Ich stricke ja ganz gerne. Für mich und für andere. Mützen, Schals, Arm- und Beinstulpen. Das sind auch gern gesehene Geschenke. Und ich filze Taschen. Wenn einer Freundin eine gefällt, frage ich nach Form, Farbe und Größe und stricke/filze auch im Auftrag. Dann muss die Wolle bezahlt werden, aber die Arbeit natürlich nicht. 

gabihelmchen_amazonenschal
Um keine Bildrechte zu verletzen, gibt es kein Foto aus dem Film. In dieser Ansicht kommt oben der Kopf durch das „Gebundene“, links kommt der Arm durch.
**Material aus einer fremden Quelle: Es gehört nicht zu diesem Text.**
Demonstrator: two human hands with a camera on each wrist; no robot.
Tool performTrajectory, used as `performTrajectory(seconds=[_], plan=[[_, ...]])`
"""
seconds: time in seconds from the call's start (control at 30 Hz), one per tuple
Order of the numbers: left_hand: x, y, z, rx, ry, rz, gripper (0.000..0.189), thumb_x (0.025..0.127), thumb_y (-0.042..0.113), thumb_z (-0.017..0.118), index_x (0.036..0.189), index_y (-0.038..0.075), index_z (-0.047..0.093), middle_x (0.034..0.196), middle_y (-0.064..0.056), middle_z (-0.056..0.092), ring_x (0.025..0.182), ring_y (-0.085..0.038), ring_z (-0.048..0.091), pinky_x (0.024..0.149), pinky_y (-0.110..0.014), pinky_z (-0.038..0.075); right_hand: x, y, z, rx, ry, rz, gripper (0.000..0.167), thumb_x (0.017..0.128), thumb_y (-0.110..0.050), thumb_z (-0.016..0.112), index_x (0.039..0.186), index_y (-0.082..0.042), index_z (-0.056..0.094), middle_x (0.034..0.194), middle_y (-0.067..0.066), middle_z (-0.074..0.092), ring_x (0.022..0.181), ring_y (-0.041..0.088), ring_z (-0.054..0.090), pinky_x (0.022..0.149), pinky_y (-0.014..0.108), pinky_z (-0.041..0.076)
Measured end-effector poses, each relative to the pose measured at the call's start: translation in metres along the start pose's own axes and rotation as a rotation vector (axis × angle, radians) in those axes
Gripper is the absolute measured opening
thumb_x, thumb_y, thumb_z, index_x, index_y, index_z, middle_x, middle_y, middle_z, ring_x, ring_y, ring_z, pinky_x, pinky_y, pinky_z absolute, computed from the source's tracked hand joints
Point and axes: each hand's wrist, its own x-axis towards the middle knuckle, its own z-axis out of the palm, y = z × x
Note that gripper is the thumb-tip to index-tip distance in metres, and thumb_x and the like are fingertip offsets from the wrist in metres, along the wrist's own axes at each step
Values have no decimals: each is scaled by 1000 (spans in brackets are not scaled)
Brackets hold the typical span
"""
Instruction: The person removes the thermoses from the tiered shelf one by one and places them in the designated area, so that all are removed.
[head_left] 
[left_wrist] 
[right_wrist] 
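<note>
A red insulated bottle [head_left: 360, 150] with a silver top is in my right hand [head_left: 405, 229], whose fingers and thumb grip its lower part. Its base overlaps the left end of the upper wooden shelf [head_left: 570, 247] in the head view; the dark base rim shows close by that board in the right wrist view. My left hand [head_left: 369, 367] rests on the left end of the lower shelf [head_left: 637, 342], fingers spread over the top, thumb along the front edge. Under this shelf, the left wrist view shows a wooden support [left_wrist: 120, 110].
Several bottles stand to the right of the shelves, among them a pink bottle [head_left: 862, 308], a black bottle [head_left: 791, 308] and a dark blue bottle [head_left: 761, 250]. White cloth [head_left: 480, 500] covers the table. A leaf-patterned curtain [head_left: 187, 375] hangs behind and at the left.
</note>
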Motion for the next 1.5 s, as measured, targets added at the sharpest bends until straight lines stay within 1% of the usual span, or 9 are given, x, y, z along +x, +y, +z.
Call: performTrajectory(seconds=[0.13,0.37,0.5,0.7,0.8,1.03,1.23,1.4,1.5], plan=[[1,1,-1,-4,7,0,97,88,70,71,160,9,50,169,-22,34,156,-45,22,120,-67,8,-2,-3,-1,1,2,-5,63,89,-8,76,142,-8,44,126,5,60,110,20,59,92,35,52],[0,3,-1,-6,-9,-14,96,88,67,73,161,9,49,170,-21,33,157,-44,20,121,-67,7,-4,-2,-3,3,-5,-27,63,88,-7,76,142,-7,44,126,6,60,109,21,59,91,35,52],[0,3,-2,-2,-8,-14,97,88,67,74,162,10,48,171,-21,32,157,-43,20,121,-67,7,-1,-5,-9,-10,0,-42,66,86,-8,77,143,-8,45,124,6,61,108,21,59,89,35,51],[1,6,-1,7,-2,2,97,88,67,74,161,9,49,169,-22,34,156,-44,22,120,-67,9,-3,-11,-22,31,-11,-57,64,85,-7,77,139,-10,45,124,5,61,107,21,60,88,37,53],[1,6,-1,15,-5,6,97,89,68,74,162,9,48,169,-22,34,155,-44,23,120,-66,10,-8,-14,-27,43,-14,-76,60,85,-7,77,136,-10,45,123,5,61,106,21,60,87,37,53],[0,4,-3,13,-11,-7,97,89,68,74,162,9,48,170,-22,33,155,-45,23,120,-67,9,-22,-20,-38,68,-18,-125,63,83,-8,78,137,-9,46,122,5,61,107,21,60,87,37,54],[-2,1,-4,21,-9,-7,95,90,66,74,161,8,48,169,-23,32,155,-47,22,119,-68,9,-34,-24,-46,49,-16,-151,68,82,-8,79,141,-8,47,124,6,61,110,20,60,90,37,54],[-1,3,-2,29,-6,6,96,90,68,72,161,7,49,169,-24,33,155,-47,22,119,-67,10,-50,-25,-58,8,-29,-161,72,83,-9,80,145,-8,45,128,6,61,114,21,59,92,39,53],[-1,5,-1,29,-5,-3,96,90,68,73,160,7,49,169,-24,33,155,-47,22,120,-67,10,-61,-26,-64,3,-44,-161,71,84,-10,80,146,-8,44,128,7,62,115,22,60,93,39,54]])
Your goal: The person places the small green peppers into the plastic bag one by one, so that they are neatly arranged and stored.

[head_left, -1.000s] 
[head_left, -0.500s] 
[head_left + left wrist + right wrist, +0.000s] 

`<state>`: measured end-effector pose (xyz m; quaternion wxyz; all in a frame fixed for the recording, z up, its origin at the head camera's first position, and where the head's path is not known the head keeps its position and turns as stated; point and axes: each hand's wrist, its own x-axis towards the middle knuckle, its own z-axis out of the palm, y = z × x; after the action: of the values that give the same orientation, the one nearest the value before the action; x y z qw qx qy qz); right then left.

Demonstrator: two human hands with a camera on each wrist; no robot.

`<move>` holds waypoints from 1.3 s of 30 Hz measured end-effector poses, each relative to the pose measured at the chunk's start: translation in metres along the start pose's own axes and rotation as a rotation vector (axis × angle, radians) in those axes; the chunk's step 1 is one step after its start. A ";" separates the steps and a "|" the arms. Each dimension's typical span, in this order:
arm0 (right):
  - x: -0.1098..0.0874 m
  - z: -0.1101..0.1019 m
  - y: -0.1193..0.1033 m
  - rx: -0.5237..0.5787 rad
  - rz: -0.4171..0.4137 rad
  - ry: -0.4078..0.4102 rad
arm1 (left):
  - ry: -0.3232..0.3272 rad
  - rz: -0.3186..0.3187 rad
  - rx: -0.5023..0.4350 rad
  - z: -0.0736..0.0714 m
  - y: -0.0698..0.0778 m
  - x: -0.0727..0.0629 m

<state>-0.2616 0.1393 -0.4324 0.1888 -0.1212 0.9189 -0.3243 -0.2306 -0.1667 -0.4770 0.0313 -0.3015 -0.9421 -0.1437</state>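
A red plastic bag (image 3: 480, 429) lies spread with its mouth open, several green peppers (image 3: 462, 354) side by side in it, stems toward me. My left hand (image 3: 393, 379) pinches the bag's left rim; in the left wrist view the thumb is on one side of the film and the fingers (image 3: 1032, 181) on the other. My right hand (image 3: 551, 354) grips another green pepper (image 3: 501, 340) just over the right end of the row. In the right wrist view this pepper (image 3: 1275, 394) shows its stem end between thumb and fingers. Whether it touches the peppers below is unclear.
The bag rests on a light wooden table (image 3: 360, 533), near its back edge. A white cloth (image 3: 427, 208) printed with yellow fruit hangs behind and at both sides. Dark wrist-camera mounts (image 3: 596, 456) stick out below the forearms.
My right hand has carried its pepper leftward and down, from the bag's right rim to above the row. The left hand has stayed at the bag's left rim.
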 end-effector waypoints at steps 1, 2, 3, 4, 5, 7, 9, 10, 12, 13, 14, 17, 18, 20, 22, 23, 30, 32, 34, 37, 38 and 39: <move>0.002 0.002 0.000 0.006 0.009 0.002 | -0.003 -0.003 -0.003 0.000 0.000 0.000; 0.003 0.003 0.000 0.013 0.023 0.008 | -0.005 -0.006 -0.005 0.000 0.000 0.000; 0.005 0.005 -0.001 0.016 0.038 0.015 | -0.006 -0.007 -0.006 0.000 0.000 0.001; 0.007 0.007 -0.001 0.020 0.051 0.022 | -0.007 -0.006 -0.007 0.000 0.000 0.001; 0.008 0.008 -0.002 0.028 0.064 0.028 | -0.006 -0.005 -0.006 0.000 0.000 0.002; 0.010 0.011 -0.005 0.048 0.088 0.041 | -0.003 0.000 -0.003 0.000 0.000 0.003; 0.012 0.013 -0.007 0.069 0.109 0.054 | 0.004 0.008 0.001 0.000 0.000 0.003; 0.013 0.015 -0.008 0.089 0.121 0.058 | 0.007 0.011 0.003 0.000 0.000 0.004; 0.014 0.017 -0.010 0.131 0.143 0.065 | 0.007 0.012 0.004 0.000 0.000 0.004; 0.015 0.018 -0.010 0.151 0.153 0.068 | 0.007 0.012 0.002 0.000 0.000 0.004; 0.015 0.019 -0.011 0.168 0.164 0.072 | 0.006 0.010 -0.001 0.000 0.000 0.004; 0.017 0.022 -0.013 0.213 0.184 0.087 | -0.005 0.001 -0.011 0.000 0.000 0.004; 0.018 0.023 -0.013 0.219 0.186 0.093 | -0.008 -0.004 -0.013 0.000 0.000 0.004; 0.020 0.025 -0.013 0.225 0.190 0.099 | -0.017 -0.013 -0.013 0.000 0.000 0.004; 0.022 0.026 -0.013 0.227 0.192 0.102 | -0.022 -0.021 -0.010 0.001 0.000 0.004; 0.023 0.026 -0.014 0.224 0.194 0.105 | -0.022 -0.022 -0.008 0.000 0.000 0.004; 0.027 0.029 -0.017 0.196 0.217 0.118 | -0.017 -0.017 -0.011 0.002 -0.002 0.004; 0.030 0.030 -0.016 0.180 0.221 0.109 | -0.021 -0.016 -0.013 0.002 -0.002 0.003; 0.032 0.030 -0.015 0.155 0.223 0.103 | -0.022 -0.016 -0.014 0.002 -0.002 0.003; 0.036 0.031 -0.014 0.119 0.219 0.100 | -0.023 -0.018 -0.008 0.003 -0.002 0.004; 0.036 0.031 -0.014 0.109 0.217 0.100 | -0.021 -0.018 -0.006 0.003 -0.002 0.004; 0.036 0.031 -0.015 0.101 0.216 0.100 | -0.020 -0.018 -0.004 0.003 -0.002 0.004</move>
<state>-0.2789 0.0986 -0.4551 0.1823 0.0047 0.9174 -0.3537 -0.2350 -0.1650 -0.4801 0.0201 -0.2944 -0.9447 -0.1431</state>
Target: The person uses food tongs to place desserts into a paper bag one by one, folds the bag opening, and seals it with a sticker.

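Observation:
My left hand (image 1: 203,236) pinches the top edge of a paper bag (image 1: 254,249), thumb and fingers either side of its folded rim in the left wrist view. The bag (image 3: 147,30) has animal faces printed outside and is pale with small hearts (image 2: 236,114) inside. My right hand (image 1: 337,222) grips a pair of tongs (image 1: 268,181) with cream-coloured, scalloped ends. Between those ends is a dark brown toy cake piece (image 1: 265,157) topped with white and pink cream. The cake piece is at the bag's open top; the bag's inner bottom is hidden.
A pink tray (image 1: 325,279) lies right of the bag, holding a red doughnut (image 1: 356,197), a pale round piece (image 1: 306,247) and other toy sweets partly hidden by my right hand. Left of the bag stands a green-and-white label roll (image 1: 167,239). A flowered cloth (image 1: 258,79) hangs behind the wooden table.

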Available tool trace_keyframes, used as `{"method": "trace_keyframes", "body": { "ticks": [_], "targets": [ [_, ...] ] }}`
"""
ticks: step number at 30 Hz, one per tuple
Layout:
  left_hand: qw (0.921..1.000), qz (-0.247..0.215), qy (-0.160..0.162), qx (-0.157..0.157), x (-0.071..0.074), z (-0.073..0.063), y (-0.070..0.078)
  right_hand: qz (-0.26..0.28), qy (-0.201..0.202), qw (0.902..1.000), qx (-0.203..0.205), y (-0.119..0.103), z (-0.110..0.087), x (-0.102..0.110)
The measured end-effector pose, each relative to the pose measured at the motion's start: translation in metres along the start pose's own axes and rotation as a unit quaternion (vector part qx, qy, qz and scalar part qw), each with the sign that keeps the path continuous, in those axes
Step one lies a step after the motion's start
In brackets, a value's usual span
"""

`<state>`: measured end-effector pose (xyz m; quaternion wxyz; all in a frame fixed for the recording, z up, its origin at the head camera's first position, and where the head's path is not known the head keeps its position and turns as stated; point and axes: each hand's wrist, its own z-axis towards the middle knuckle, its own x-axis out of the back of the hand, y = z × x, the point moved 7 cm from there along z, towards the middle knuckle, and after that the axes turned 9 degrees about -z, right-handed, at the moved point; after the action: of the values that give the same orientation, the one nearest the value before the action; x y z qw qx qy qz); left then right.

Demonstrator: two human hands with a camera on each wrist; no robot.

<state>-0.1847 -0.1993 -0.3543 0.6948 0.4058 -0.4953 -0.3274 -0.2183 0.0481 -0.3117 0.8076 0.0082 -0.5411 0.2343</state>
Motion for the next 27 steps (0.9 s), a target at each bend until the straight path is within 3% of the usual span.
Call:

Neulich mailt mir die Nichte einer Freundin mehrere Bilder aus einem Film mit der Frage, ob ich ihr einen solchen Amazonenschal stricke, wo sie auch die Arbeit bezahlen will. (Ich nenne den jetzt mal so, da er mich an einen Brustschild für Amazonen erinnert – soll er wohl auch!) Ein wenig Internetrecherche ergibt, dass er mit sehr dicken Nadeln, dreifachen Fäden gestrickt, gehäkelt, gebunden wird. Mit guter Wolle käme man auf 40-60€ allein für das Material. Eine direkte Anleitung finde ich nicht. Müsste ich also viel probieren, zeichnen, rechnen. Mehrere Frauen bieten Amazonenschals zum Verkauf an: nicht wirklich gelungene kosten so um die 70€, einen dem Bild entsprechenden gibt es für 95€. Ich überlege nicht lange, sondern maile die Links der Nichte und teile ihr mit, dass ich ihr den Amazonenschal nicht stricke. Es ist mir schlicht zu viel Arbeit für einen Freundschaftsdienst und bezahlen kann sie diese Arbeit nicht. Da käme sie mit 95€ nicht hin.
Man muss ja auch mal nein sagen können!

Falls sie mal eine gefilzte Tasche möchte, können wir darüber reden. Die könnte sie sich eventuell sogar selbst stricken/filzen, denn es gibt hier eine Anleitung für diese gefilzte Tasche.